Frank Rapley

Personal information
- Full name: Arthur Frank Rapley
- Born: 2 September 1937 (age 89) Kaiapoi, New Zealand
- Batting: Left-handed
- Bowling: Right-arm off-spin
- Relations: Fraser Sheat (grandson)

Domestic team information
- 1957/58–1959/60: Canterbury

Career statistics
| Competition | FC |
| Matches | 8 |
| Runs scored | 102 |
| Batting average | 25.50 |
| 100s/50s | 0/0 |
| Top score | 40 |
| Balls bowled | 1425 |
| Wickets | 23 |
| Bowling average | 20.43 |
| 5 wickets in innings | 1 |
| 10 wickets in match | 0 |
| Best bowling | 6/73 |
| Catches/stumpings | 4/– |
- Source: Cricinfo, 20 November 2018

= Frank Rapley =

New Zealand cricketer

Arthur Frank Rapley (born 2 September 1937) is a former New Zealand cricketer who played first-class cricket for Canterbury from 1958 to 1960.

==Cricket career==
An off-spin bowler and useful lower-order batsman, Rapley played his first match for Canterbury at the age of 20 in the last round of the Plunket Shield in 1957–58 and took four wickets (match figures of 35–15–60–4). He was selected in the trial match for South Island a few days later and took two wickets cheaply.

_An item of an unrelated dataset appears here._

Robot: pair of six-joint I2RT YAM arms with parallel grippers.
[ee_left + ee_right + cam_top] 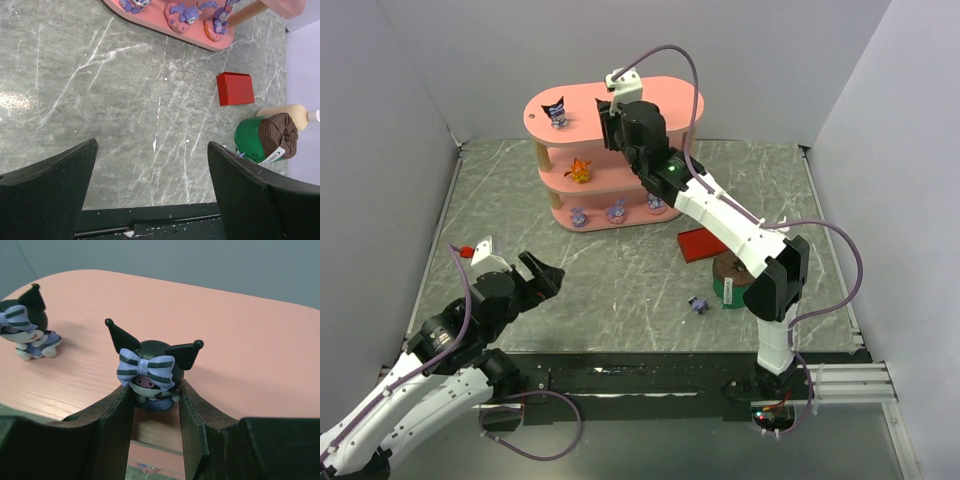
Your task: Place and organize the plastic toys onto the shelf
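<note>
**Operator:** What does the top view give me?

**Spotter:** The pink shelf (582,108) stands at upper middle on a grey, white-veined desk (620,290), boxed in by plain pale walls (740,60). A dark pointed-ear figurine (558,110) sits at the left end of the top board. An orange figurine (580,170) is on the middle board, and three lilac figurines (616,211) stand in a row on the bottom one. A stray figurine (699,304) lies on the desk at lower right, just beside the green cylinder (724,290). Your right arm (720,210) reaches up to the top board, and your left arm (450,345) sits at lower left.

**Operator:** And the left wrist?

**Spotter:** Your left fingers (50,185) stand wide apart above the desk. The bottom board and the lilac row run along the upper edge. A red box (235,88) lies flat at right. Below it, the cylinder's brown top carries a small white tag (275,155), too small to read.

**Operator:** Right wrist?

**Spotter:** Your right fingers (112,425) are clamped on a second dark figurine (150,370), which wears a striped bow, at the near rim of the top board. I can't tell whether it touches the board. The first dark one stands at the left edge of the frame.
</note>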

He took only eight wickets in five matches in 1958–59. However, he made his highest first-class score of 40 in Canterbury's victory over Central Districts, when he and Graham Dowling added 85 for the last wicket, Dowling finishing on 103 not out.

Rapley did not play in Canterbury's first four Plunket Shield matches in 1959–60 but, restored to the team for their final match, he was the leading bowler in Canterbury's victory over Northern Districts, taking 3 for 54 and 6 for 73 (match figures of 78.1–30–127–9). This victory, achieved at the last possible moment of the match, gained Canterbury the 1959–60 Plunket Shield. But it was Rapley's last first-class match.

Rapley played for North Canterbury in the Hawke Cup from 1963 to 1983. In all he played 65 matches for North Canterbury, taking 209 wickets. In a two-day match for West Coast against Buller in 1960–61 he took 8 for 11 and 5 for 33.

==Later life==
Rapley has spent most of his life in the North Canterbury region, where he was born. He was assistant town clerk for the Rangiora Borough Council in the 1970s, and was one of the first trustees of the North Canterbury Sport & Recreation Trust after it was established in 1982. He served as a justice of the peace in Rangiora until 2007.

His grandson Fraser Sheat has played for Canterbury since the 2017–18 season.